**Directions for this task**
Write down exactly the line where "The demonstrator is" occurs and every line that follows it through the end of the material below; include nothing else.

**Dataset excerpt**
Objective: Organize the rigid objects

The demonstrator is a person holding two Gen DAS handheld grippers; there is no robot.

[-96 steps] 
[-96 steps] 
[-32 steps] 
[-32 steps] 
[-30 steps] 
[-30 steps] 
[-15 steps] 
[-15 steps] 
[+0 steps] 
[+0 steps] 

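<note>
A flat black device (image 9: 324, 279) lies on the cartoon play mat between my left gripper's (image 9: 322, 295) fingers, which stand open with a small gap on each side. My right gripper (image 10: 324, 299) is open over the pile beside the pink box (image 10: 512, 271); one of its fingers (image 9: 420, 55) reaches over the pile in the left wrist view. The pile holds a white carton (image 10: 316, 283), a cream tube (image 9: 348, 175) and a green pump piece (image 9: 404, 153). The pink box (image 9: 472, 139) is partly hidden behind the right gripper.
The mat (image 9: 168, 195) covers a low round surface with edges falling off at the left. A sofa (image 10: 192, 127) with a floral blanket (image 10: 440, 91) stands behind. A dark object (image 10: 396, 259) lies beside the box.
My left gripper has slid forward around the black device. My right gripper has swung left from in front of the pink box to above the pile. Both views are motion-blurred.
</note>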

**Output of the task**
The demonstrator is a person holding two Gen DAS handheld grippers; there is no robot.

[-96 steps] 
[-96 steps] 
[-32 steps] 
[-32 steps] 
[-30 steps] 
[-30 steps] 
[-15 steps] 
[-15 steps] 
[+0 steps] 
[+0 steps] 

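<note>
A flat black device (image 9: 324, 279) lies on the cartoon play mat between my left gripper's (image 9: 322, 295) fingers, which stand open with a small gap on each side. My right gripper (image 10: 324, 299) is open over the pile beside the pink box (image 10: 512, 271); one of its fingers (image 9: 420, 55) reaches over the pile in the left wrist view. The pile holds a white carton (image 10: 316, 283), a cream tube (image 9: 348, 175) and a green pump piece (image 9: 404, 153). The pink box (image 9: 472, 139) is partly hidden behind the right gripper.
The mat (image 9: 168, 195) covers a low round surface with edges falling off at the left. A sofa (image 10: 192, 127) with a floral blanket (image 10: 440, 91) stands behind. A dark object (image 10: 396, 259) lies beside the box.
My left gripper has slid forward around the black device. My right gripper has swung left from in front of the pink box to above the pile. Both views are motion-blurred.
</note>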

The output as shown is complete.